Is the AI boom a house of cards? Deutsche Bank warns of unsustainable spending

2025/09/29 02:03
3 min di lettura
Per feedback o dubbi su questo contenuto, contattateci all'indirizzo crypto.news@mexc.com.

The AI gold rush may be keeping the U.S. economy afloat, but according to Deutsche Bank, its current trajectory looks anything but sustainable.

A new research note from the German lender warns that AI capital expenditures have reached such extraordinary heights that they are single-handedly preventing the U.S. from tipping into recession.

Deutsche Bank isn’t the only one that’s noticed the outsized impact AI is having on the economy. The Kobeissi Letter posted a chart by Arch Global Economies showing that software and technology investment’s contribution to U.S. real GDP growth surpassed 1 percentage point for the first time in history. It has also exceeded the previous peak reached during the dot-com bubble in 1998.

AI is keeping the U.S. out of recession (Source: BEA, Arch Global Economics)

But with spending racing ahead of actual productivity gains, Deutsche Bank see storm clouds on the horizon.

Deutsche Bank cites capex-fueled growth, not software output

The scale is mind-boggling. Goldman Sachs estimates that global AI-related capex hit $368 billion between early 2023 and August 2025. Most of this money has gone into physical infrastructure, like building data centers, upgrading power supply, and installing high-grade equipment.

Yet, the actual output from AI software, its promised leap in productivity and efficiency, remains limited. In fact, Deutsche Bank notes that if you strip out tech-driven spending, real GDP growth in the U.S. is hovering around 0% in 2024 and 2025. Translation?
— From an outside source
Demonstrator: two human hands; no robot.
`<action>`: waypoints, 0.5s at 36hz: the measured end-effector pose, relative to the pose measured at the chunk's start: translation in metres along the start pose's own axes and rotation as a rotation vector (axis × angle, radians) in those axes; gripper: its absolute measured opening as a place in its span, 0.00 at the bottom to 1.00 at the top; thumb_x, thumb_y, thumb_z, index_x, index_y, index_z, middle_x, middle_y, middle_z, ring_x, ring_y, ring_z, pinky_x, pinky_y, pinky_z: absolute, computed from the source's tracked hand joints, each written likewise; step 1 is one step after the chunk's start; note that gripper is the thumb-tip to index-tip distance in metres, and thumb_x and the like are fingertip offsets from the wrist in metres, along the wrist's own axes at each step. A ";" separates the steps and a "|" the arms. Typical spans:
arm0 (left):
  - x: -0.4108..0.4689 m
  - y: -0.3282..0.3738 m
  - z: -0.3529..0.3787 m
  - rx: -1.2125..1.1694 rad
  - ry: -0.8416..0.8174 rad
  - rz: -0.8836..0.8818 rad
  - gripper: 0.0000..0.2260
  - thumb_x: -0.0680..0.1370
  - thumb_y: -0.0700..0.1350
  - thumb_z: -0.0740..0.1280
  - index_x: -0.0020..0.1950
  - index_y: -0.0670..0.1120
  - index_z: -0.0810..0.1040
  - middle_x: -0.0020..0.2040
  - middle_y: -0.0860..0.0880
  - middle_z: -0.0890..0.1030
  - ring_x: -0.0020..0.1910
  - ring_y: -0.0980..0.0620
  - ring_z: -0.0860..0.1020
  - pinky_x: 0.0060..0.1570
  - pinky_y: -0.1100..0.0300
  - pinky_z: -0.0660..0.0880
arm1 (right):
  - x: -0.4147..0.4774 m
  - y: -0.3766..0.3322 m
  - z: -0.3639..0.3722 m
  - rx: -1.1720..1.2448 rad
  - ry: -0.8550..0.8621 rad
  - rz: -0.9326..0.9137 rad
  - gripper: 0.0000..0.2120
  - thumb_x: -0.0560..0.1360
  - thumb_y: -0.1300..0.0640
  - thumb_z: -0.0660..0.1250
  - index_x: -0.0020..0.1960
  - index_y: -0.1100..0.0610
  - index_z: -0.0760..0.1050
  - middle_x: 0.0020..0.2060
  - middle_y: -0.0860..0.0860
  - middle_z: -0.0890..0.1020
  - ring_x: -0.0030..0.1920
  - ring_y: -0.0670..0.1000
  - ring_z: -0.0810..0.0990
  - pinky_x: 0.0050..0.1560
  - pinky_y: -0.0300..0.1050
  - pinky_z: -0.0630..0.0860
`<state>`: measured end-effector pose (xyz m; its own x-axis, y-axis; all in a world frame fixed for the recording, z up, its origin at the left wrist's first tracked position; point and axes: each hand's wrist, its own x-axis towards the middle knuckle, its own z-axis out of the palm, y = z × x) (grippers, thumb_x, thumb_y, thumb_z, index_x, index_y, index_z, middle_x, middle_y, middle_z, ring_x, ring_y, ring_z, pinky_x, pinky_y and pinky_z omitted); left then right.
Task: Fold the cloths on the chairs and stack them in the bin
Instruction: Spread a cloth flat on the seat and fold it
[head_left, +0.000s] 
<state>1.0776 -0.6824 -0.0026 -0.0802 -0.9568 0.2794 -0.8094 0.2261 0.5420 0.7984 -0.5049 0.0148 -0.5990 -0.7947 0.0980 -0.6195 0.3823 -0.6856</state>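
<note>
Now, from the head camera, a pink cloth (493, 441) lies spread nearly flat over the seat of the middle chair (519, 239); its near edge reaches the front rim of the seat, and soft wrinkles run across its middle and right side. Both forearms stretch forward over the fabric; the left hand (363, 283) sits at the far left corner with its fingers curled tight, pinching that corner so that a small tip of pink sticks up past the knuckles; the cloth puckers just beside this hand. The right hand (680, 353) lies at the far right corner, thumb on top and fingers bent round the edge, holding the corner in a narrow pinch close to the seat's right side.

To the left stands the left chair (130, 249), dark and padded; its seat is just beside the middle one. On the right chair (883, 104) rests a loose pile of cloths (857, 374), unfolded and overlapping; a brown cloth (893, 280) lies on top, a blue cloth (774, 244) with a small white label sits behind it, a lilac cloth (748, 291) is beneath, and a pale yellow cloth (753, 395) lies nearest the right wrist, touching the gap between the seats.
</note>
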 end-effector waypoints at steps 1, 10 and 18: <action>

Without data centers, the economy would already be in recession.

And here’s the catch: to keep contributing fresh points to GDP, the tech cycle would need to accelerate “parabolically” quarter after quarter, according to Deutsche Bank. That kind of endless upward slope is mathematically improbable, if not impossible.

Instead, the current AI boom looks increasingly like a sprint: unsustainably fast, front-loaded with construction, and destined to slow once the infrastructure build-out plateaus. As tech stocks have been responsible for roughly half the S&P 500’s gains this year, the risks aren’t limited to GDP; they extend directly into financial markets.

The $800 billion shortfall

Consultancy Bain & Co. adds more fuel to the skeptics’ fire. Their estimate suggests that by 2030, the AI sector would require $2 trillion annually to fund demand for computing power. Yet even factoring in efficiency gains and cost savings, the world is still staring down an $800 billion revenue shortfall.

That gap raises the uncomfortable question: who foots the bill? If demand for AI compute doesn’t line up with revenues, the industry could face a reckoning with overcapacity and squeezed margins, eerily reminiscent of the dot-com era.

There is, however, a more measured outlook. Goldman Sachs believes AI productivity gains will eventually materialize, boosting U.S. GDP by about 0.4 percentage points per year in the near term and roughly 1.5% in the long run. While that’s not “parabolic,” it could provide a softer landing than a dramatic AI bust.

The “balanced” read, Deutsche Bank argues, is that productivity improvements are indeed coming, just not yet at a pace that justifies today’s runaway spending. In other words, AI may well transform the economy, but the timelines don’t match the feverish building spree currently underway.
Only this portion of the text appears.